• **EXERCISE INSTRUCTIONS**:
Only the count is needed. Count the lines below with the word "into" in them.
+++ RAW DATA +++
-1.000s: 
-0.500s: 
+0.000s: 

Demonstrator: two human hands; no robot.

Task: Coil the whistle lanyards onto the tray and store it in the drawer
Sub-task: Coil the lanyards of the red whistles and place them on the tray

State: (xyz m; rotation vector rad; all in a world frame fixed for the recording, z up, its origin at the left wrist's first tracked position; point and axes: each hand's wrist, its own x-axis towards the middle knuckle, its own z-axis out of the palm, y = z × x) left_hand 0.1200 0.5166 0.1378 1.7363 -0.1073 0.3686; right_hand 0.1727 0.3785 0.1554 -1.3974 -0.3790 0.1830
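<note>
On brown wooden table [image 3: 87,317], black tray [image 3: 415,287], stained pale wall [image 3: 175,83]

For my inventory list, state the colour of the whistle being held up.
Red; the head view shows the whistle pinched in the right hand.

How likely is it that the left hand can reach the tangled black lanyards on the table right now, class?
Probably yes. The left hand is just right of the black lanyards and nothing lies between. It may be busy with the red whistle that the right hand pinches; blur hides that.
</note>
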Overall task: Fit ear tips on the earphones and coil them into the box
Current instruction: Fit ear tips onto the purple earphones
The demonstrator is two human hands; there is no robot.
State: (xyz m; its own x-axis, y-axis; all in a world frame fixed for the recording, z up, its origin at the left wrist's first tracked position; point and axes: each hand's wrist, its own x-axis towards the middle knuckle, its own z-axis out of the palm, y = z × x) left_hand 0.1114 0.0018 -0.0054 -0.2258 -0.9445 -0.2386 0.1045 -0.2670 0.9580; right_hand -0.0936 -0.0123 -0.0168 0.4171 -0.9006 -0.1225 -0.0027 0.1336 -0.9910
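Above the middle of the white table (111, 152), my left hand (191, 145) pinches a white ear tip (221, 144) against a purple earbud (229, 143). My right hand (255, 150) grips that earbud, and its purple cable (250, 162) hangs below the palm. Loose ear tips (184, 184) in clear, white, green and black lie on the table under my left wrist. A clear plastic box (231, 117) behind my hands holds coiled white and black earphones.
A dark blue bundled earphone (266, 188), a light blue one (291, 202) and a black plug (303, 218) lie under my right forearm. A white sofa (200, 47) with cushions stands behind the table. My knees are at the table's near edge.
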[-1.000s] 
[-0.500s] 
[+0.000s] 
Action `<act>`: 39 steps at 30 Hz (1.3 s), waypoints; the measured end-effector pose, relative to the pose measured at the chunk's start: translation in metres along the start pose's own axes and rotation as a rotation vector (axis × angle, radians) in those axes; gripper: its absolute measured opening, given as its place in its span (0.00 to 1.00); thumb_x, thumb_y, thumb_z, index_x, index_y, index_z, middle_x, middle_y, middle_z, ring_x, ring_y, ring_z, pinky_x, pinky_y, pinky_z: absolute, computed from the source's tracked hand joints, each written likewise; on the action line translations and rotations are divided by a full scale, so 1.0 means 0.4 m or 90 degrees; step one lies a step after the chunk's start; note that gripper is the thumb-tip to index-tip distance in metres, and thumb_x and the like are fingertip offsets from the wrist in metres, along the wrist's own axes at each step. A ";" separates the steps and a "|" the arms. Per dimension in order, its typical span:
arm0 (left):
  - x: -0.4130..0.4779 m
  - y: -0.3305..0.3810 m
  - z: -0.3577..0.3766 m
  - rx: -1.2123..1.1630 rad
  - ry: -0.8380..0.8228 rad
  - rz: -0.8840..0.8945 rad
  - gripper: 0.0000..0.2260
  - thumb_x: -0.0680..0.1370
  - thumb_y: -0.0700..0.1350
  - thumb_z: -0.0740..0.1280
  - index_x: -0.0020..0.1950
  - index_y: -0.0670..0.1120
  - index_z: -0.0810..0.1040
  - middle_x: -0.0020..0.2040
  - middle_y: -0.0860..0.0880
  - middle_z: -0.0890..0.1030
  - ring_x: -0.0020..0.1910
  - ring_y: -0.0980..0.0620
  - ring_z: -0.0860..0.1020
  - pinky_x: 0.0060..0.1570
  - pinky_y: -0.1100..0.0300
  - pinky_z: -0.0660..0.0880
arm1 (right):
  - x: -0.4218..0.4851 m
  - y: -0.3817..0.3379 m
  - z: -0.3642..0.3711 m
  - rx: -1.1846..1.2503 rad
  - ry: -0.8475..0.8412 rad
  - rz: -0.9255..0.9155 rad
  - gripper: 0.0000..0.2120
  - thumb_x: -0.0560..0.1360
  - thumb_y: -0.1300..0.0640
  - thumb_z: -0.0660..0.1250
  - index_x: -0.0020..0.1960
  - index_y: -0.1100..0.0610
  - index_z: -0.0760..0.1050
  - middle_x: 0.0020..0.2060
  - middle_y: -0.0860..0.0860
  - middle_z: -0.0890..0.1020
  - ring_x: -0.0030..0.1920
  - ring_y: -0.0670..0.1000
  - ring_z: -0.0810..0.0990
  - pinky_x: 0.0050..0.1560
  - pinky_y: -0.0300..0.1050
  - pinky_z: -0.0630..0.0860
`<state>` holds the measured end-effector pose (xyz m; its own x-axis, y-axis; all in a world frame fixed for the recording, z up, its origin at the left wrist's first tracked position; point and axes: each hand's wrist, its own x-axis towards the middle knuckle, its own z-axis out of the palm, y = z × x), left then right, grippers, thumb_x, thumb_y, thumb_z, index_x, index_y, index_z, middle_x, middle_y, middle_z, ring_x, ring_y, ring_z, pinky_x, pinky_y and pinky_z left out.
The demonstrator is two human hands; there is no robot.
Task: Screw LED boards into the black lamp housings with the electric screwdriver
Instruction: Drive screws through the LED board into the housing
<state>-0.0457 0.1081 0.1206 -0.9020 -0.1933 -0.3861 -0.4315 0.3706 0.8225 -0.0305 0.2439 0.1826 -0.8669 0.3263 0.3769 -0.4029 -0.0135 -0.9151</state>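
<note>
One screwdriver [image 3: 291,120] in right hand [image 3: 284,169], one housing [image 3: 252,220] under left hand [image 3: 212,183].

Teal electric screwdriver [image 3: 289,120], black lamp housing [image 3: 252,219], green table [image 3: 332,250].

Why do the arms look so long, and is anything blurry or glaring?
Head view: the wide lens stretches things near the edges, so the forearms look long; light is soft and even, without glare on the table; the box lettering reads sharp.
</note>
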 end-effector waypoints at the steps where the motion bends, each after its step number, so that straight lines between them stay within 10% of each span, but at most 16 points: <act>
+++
• **RESPONSE TO THE EXERCISE**:
3